▸ **TO DO**
Repeat the data in full. Every line must match.

▸ **DATA SECTION**
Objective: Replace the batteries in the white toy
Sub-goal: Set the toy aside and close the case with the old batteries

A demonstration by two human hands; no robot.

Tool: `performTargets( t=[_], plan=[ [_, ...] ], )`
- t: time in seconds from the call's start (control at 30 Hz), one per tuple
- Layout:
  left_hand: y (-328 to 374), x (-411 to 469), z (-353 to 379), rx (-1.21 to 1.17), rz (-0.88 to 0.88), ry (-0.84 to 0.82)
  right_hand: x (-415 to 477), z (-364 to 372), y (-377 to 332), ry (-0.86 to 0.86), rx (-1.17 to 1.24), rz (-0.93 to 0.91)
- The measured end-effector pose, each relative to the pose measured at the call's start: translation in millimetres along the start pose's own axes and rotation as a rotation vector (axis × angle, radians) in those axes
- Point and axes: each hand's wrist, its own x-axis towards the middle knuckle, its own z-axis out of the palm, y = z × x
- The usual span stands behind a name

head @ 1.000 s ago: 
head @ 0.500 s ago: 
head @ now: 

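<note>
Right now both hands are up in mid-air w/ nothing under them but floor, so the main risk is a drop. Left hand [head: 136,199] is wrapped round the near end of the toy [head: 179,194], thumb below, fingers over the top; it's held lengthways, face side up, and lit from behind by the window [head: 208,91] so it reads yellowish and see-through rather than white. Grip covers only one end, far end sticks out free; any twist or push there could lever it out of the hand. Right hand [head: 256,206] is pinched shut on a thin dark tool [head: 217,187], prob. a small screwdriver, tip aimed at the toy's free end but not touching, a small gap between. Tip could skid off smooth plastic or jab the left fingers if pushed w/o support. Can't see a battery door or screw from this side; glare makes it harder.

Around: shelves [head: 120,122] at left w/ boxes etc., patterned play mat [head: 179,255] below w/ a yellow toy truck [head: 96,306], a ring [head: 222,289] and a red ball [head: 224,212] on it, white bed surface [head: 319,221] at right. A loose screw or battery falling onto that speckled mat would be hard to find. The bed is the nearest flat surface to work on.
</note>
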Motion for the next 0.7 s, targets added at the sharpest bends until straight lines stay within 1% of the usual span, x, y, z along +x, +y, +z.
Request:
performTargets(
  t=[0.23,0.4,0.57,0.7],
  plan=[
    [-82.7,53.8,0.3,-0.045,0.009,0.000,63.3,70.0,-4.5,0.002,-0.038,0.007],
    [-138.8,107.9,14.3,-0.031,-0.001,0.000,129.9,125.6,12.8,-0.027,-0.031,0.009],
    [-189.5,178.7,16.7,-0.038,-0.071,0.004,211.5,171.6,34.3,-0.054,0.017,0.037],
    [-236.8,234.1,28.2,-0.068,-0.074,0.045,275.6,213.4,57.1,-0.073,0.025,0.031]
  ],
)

▸ **ANSWER TO THIS EXERCISE**
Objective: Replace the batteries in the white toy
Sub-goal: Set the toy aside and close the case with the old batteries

A demonstration by two human hands; no robot.

Tool: `performTargets( t=[_], plan=[ [_, ...] ], )`
- t: time in seconds from the call's start (control at 30 Hz), one per tuple
- Layout:
  left_hand: y (-328 to 374), x (-411 to 469), z (-353 to 379), rx (-1.21 to 1.17), rz (-0.88 to 0.88), ry (-0.84 to 0.82)
  right_hand: x (-415 to 477), z (-364 to 372), y (-377 to 332), ry (-0.86 to 0.86), rx (-1.17 to 1.24), rz (-0.93 to 0.91)
- The measured end-effector pose, each relative to the pose measured at the call's start: translation in millimetres along the start pose's own axes and rotation as a rotation vector (axis × angle, radians) in those axes
- Point and axes: each hand's wrist, its own x-axis towards the middle knuckle, its own z-axis out of the palm, y = z × x
- The usual span stands behind a name

head @ 1.000 s ago: 
head @ 0.500 s ago: 
head @ now: 

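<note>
Right now both hands are up in mid-air w/ nothing under them but floor, so the main risk is a drop. Left hand [head: 136,199] is wrapped round the near end of the toy [head: 179,194], thumb below, fingers over the top; it's held lengthways, face side up, and lit from behind by the window [head: 208,91] so it reads yellowish and see-through rather than white. Grip covers only one end, far end sticks out free; any twist or push there could lever it out of the hand. Right hand [head: 256,206] is pinched shut on a thin dark tool [head: 217,187], prob. a small screwdriver, tip aimed at the toy's free end but not touching, a small gap between. Tip could skid off smooth plastic or jab the left fingers if pushed w/o support. Can't see a battery door or screw from this side; glare makes it harder.

Around: shelves [head: 120,122] at left w/ boxes etc., patterned play mat [head: 179,255] below w/ a yellow toy truck [head: 96,306], a ring [head: 222,289] and a red ball [head: 224,212] on it, white bed surface [head: 319,221] at right. A loose screw or battery falling onto that speckled mat would be hard to find. The bed is the nearest flat surface to work on.
</note>
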Motion for the next 0.7 s, targets added at the sharpest bends until straight lines stay within 1% of the usual span, x, y, z along +x, +y, +z.
Request:
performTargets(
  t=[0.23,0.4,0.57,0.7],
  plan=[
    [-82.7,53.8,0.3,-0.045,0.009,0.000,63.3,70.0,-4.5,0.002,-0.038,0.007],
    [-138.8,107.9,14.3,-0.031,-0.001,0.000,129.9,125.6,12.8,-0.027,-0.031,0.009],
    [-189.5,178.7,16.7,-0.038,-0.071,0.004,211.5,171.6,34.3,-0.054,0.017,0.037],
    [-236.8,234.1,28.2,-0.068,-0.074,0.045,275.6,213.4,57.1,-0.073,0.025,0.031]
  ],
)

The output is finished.